If there’s one thing housing advocates agree on, it’s that despite the best efforts to bring equity to rural housing markets, there’s no quick fix. Or, as Lipsetz notes: “It took us decades to get into this mess, and its complexity will require decades to get out.”
Some homes sit vacant while available services are waiting-list-only
Kerri Horton steers her car through the streets of Yuma, pointing out features that make the town’s affordable housing shortage such a conundrum.
Parcels of undeveloped land hug the main highway through town, well-situated for housing but vacant nonetheless. There’s a nice complex of townhomes on South Ivy Street, across from the hospital, that was financed with low-income tax credits, and so most of the 20 units can’t rent for more than a prescribed maximum for the area. But some units remain market rate.
There’s a waiting list.
Turning onto West Third Avenue, Horton points to High Plains Manor, where 50 units serve the elderly and people with disabilities with rents based on income. That’s full, too.
Then there’s some acreage in the northeast part of town that the city purchased.
“We hope there will be some affordable housing,” Hortons says. “But it’s right next to the golf course. So chances of it being affordable are slim to none.”
Yuma city manager Scott Moore told The Yuma Pioneer in March that the city has three goals for the land — housing, recreation and education — but stressed that the city is not in the land development business.

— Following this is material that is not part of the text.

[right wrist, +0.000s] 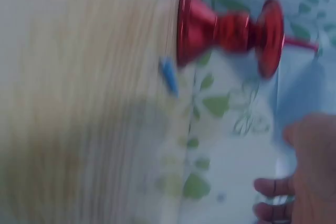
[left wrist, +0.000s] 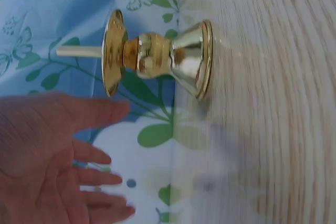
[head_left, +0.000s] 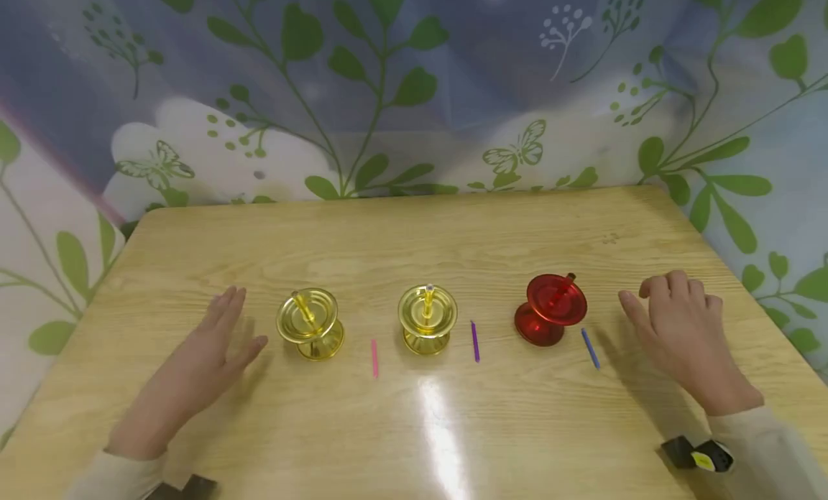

Then there are the houses sprinkled throughout the town. Some are well-kept, others show their age and neglect. They’re vacant, including a nice one just across the street from Horton’s home. For whatever reason, the owners don’t want to rent them out, don’t want to sell. More potential.
“My wishes,” Horton says, “are that all the vacant land in Yuma County could be affordable, profitable housing that people will feel safe in. Affordable housing is definitely an issue in our community and across the country. It’s a matter of what private property owners are willing to do, and what local governments are willing and able to do.”